● **Task to complete**:
Please output the section of the listing below that opens with the line containing "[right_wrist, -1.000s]" and closes with the line containing "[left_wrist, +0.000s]", exactly and with nothing else.

● **Data provided**:
#####

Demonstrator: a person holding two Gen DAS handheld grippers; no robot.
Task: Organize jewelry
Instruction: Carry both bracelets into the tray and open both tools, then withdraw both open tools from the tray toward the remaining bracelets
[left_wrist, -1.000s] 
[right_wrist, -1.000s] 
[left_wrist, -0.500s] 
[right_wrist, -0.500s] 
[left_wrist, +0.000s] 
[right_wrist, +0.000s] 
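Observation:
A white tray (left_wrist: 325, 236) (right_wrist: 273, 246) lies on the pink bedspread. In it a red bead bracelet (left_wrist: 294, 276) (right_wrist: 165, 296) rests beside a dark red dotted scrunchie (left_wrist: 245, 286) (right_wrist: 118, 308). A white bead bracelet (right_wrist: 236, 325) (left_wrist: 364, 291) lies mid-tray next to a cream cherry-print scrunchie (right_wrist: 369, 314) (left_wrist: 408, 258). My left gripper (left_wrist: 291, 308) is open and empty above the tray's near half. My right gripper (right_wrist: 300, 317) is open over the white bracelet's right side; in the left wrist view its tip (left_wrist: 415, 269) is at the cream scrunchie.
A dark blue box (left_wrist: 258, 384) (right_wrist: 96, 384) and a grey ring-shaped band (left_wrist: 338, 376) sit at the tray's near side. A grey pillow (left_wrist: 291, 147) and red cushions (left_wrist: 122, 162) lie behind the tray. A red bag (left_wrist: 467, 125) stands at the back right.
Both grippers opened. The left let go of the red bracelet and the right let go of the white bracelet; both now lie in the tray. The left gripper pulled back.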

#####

● **Written solution**:
[right_wrist, -1.000s] 
[left_wrist, -0.500s] 
[right_wrist, -0.500s] 
[left_wrist, +0.000s] 

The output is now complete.